** What is expected **
Give back the entire listing below, unaltered.

** Material provided **
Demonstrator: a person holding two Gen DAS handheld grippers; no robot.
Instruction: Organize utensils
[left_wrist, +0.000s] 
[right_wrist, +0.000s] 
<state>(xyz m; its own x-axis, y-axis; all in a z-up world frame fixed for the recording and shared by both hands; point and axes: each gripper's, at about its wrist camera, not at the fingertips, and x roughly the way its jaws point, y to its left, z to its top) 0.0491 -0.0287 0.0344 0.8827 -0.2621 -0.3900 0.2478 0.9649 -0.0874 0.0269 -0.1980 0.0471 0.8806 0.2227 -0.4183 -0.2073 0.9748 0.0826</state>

** Solved exercise **
Demonstrator: a person holding two Gen DAS handheld grippers; no robot.
Instruction: Organize utensils
[left_wrist, +0.000s] 
[right_wrist, +0.000s] 
<state>(xyz m; its own x-axis, y-axis; all in a z-up world frame fixed for the recording and shared by both hands; point and axes: each gripper's, at about its wrist camera, not at the fingertips, and x roughly the way its jaws point, y to its left, z to its top) 0.0491 -0.0287 0.0344 0.8827 -0.2621 -0.3900 0.2478 0.9649 -0.0874 0.0269 -0.1980 0.0471 0.8806 0.2227 -0.4183 -0.2073 0.9748 0.0826</state>

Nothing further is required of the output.